Steps to reproduce the problem:
I have two pages that I will use to reproduce the problem. First page is https://www.utkarshgoel.in/preconnect.html 
This page has a link tag in the HTML to preconnect to the host "www.foundry.systems".

The second  page is https://dev.utkarshgoel.in/preconnect_with_delayed_request.html that also preconnects to www.foundry.systems. Additionally, this page has a blocking javascript in the head tag that blocks the parser for 5 seconds and afterwards, sends request on the preconnected connection to download an image from www.foundry.systems.

Steps to reproduce the problem:

1. Assuming wireshark is installed on the test machine, use the filter 

ssl.handshake.extensions_server_name=="www.foundry.systems"

to filter for clientHello messages whose servername equals to www.foundry.systems.

2. Open the first page in Chrome browser. After the page is loaded, you will see that a clientHello is captured in wireshark. Since the client is connecting to www.foundry.systems for the first time, the clientHello will have an empty value in the sessionTicket extension of TLS.

3. By further filtering the wireshark captures (perhaps based on client's tcp port number), example:

tcp.port == <client's_tcp_port_number>

you would see that the server sends a NewSessionTicket that the client is expected to cache for session resumptions in the future.

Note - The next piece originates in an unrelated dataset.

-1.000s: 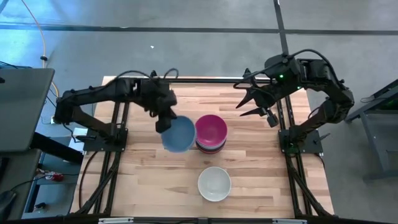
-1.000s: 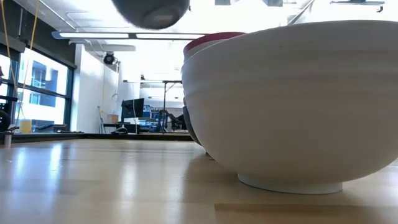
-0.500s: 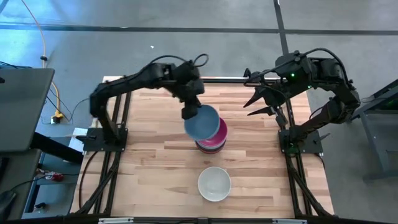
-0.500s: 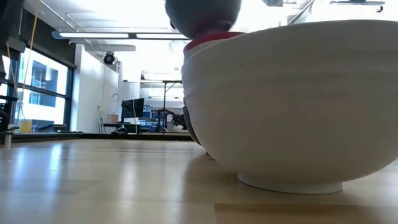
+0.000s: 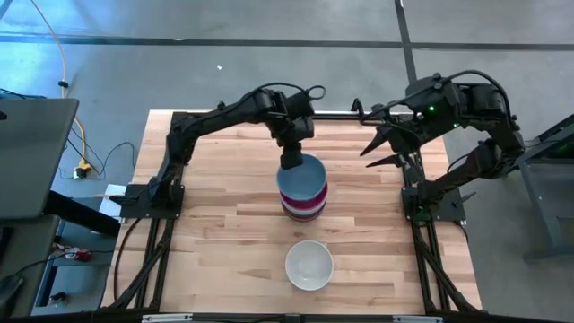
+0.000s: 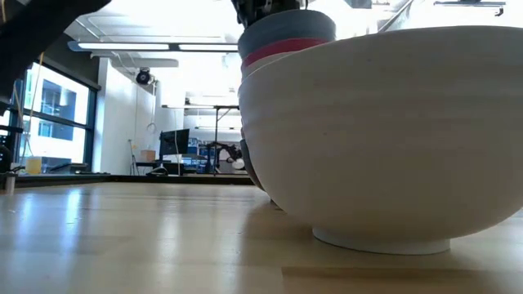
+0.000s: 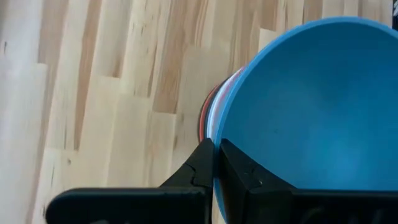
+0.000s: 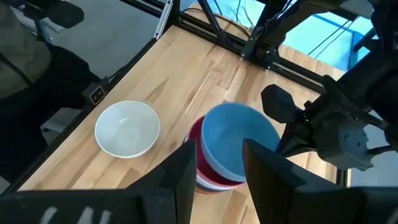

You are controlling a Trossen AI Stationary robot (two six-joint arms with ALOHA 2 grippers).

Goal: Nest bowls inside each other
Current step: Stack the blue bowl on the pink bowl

3. Reload the first page after 10-15 seconds and you should see another clientHello in wireshark captures. This clientHello also has an empty value in the sessionTicket extension of TLS.

The steps to reproduce the problem with the second page are as follows:

1. Load the second page in chrome browser, using a different profile on the browser (to avoid interference from connection setup with previous page). You should see a clientHello with an empty sessionTicket, which is expected.

2. Reload the second page after 30-40 seconds and you will see another clientHello in wireshark captures. Notice that the first clientHello has empty session ticket but the next reload of the page has clientHello with a non-empty session ticket. This indicates that the session ticket was not stored on the browser until an HTTP request was made on the preconnected connection to www.foundry.systems

What is the expected behavior?
in the the reload of the first page, the client should advertise a clientHello with a non-empty sessionTicket extension.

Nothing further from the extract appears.